Essas “organizações criminosas aproveitam as capacidades do ciberespaço para coordenar e vender seus produtos, não apenas na darknet [rede escura] ou na deepweb [rede profunda], mas também na rede aberta”, disse à Diálogo Yadira Gálvez, especialista em temas de segurança e acadêmica da Universidade Nacional Autônoma do México, no dia 3 de julho.
Assumindo a responsabilidade
A Chainalysis identificou endereços de criptomoedas vinculados a vendedores chineses de precursores de fentanil, que receberam mais de US$ 37,8 milhões em criptomoedas desde 2018. A América, a Europa e a Ásia estão altamente expostas a esses fornecedores de produtos químicos.
Os fluxos em cadeia para os endereços dos comerciantes de produtos químicos coincidem com as apreensões de fentanil na fronteira entre os Estados Unidos e o México, confirmando os padrões regionais identificados pela Administração para o Controle de Drogas (DEA) dos EUA, em transações de criptomoedas relacionadas à produção de fentanil, observa Chainalysis.

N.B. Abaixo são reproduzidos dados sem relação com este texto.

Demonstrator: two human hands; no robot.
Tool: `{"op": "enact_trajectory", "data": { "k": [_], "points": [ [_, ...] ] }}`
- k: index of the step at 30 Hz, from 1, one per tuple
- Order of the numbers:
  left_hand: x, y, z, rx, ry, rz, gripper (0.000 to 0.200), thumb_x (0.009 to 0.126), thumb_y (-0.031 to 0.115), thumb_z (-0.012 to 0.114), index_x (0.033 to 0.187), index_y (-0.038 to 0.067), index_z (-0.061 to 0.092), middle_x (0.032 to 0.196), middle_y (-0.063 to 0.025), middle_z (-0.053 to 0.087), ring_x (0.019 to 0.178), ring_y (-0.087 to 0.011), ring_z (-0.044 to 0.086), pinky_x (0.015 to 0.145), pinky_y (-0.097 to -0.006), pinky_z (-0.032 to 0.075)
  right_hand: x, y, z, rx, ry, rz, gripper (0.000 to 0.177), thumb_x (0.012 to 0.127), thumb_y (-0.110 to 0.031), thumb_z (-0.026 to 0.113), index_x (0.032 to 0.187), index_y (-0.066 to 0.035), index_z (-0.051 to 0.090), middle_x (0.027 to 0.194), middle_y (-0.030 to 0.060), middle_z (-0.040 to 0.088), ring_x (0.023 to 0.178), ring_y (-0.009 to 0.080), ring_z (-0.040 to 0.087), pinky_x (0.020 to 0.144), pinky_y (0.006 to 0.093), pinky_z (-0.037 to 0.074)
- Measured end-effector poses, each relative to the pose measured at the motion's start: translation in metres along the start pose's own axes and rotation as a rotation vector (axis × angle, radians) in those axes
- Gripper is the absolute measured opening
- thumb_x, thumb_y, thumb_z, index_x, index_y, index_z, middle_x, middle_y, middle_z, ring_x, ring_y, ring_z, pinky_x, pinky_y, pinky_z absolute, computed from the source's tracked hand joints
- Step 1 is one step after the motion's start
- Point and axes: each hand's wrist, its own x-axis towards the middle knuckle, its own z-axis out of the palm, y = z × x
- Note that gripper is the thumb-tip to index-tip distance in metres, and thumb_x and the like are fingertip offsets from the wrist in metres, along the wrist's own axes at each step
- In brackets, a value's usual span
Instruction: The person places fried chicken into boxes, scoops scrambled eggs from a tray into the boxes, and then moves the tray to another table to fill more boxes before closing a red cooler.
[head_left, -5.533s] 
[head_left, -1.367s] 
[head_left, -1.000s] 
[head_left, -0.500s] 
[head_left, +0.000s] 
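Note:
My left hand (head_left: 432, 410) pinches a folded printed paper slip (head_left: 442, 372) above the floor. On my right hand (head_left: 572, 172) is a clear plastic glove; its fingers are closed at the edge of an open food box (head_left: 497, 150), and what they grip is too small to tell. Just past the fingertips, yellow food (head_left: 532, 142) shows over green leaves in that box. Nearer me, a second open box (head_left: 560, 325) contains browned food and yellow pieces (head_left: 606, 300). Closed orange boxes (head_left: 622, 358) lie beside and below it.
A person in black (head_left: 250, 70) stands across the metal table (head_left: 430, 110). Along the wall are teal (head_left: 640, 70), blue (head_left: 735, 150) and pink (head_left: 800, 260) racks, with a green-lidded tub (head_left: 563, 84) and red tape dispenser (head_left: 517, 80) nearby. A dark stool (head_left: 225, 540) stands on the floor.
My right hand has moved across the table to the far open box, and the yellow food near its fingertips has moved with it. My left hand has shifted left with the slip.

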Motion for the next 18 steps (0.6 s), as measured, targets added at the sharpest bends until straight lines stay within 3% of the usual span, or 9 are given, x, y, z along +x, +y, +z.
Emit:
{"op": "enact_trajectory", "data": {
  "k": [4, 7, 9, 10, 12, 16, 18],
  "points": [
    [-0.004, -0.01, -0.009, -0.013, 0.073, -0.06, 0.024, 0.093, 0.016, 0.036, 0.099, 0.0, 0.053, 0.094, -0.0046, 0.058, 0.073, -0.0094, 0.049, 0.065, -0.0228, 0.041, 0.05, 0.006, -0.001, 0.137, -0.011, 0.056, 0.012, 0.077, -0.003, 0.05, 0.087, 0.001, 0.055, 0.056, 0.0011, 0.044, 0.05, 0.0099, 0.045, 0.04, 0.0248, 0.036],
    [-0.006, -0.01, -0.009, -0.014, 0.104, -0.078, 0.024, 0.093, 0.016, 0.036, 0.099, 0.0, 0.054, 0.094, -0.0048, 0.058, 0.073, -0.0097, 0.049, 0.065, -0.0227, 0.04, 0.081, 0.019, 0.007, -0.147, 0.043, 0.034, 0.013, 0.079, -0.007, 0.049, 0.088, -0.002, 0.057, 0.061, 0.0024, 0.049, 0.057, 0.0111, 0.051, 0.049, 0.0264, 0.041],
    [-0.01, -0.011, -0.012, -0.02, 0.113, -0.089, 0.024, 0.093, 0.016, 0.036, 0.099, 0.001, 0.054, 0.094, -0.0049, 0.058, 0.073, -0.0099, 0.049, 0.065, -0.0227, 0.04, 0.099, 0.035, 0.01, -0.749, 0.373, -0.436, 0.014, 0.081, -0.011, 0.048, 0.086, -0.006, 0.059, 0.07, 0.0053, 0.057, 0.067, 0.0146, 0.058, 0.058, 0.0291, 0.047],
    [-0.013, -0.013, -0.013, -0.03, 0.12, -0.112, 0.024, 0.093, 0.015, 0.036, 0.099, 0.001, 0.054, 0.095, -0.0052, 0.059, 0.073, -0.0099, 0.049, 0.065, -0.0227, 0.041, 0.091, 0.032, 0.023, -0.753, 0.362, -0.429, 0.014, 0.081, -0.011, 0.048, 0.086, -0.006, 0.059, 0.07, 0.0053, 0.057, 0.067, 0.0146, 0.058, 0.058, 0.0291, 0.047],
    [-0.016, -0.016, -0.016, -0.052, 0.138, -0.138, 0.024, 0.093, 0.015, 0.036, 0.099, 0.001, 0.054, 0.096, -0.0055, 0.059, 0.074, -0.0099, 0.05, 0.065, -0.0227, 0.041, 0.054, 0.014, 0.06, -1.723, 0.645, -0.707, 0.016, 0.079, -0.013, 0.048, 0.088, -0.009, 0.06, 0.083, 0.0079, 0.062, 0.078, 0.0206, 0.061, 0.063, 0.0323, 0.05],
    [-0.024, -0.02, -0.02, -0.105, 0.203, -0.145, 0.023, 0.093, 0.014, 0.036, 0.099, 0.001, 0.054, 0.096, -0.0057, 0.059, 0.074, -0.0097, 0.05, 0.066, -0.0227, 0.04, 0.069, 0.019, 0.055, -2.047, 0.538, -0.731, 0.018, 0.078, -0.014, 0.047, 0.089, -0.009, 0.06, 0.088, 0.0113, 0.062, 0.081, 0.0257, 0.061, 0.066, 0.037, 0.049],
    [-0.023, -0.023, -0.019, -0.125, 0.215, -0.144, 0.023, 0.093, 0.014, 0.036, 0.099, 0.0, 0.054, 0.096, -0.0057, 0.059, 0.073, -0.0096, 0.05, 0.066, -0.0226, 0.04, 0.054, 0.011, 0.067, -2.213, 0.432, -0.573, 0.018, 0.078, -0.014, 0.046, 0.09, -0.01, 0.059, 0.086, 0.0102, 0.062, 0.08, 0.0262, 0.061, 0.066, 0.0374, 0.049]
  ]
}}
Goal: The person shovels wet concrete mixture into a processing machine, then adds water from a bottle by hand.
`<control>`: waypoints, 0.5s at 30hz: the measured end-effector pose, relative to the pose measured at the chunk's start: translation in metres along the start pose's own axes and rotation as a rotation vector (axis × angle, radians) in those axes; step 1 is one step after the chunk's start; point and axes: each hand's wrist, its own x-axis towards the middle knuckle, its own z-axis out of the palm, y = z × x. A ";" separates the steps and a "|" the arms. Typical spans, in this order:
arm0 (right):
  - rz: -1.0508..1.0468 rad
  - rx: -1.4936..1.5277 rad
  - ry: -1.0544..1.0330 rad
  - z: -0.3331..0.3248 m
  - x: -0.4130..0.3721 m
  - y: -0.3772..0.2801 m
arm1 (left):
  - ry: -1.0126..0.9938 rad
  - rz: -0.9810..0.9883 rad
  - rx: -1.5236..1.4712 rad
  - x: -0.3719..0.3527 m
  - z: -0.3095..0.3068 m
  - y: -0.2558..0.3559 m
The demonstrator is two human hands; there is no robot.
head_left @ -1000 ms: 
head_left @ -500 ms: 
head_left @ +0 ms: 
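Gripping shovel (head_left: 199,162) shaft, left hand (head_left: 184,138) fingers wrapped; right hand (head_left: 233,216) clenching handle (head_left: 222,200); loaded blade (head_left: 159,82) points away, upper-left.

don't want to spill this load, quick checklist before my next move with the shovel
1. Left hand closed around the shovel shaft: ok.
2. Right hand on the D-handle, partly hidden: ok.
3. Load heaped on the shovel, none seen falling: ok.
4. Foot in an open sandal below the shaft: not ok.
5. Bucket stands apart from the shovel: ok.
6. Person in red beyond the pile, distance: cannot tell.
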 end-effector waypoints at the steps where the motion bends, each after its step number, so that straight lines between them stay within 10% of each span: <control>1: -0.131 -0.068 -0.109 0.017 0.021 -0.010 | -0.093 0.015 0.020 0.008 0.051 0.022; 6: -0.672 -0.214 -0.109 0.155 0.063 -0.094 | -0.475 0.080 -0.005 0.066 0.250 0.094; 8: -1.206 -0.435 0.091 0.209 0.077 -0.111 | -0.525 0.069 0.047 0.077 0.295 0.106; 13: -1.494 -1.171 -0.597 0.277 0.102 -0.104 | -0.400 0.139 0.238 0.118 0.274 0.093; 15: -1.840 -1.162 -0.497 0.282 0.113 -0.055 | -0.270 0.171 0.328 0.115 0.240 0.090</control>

Em 14 de abril, o Departamento do Tesouro dos EUA sancionou e acusou pessoas e entidades que usaram endereços de criptomoedas para vender fentanil e outras drogas sintéticas ilegais. Wuhan Shuokang Biological Technology e Suzhou Xiaoli Pharmatech, sediadas na China, são duas empresas envolvidas nesses atos.
Essas empresas químicas venderam precursores de fentanil para intermediários na América Latina, que, por sua vez, os comercializaram para cartéis de drogas no México, como o cartel de Sinaloa, para a produção de fentanil ilícito destinado aos mercados dos EUA, informou o Departamento do Tesouro.
Gálvez observou que a China não reconhece a gravidade do problema e enfatizou que “os países devem assumir sua responsabilidade na luta contra as substâncias ilícitas. Ao longo dos anos, foi demonstrado que a cooperação internacional é essencial para acabar com a produção, o tráfico e a distribuição dessas drogas”.
Medidas firmes
Em 23 de junho, o governo dos EUA tomou medidas enérgicas contra quatro empresas sediadas na China, apresentando acusações formais por fabricar e distribuir fentanil aos cartéis mexicanos de Sinaloa e Jalisco Nova Geração.
Uma das empresas envolvidas, a Hubei Amarvel Biotech, anunciava abertamente em seu site a remessa desses produtos químicos para os Estados Unidos e o México. As outras três empresas são a Anhui Rencheng Technology, a Anhui Moker New Material Technology e a Hefei GSK Trade, todas envolvidas em crimes semelhantes.
Os governos devem incorporar o setor privado, especialmente as empresas farmacêuticas e os laboratórios, para fomentar a cooperação e a luta contra a lavagem de dinheiro. Os Estados Unidos dão grande ênfase às empresas chinesas que produzem precursores químicos para o fentanil, informou a Chainalysis.
Desafios
“Isso representa um desafio para as autoridades e os agentes de aplicação da lei, tanto na cadeia de tráfico de fentanil, quanto na gestão da demanda e do consumo, que são facilitados pelo uso do ciberespaço para transações com essas empresas e organizações criminosas, para obter os insumos”, declarou Gálvez.
“Se os governos da América Latina não fortalecerem suas capacidades de investigação, desmantelamento de organizações criminosas e presença física nos territórios, juntamente com a cooperação internacional, a insegurança e a violência causadas por essas organizações continuarão a ser um grande problema na região”, observou.
Os mercados da rede escura são fundamentais para a distribuição global de fentanil e substâncias semelhantes, fornecendo informações valiosas sobre o tráfico de opioides com criptomoedas. A colaboração e a regulamentação internacionais são essenciais para combater esse comércio ilegal e salvaguardar a saúde e a segurança globais, destaca o estudo da Chainalysis.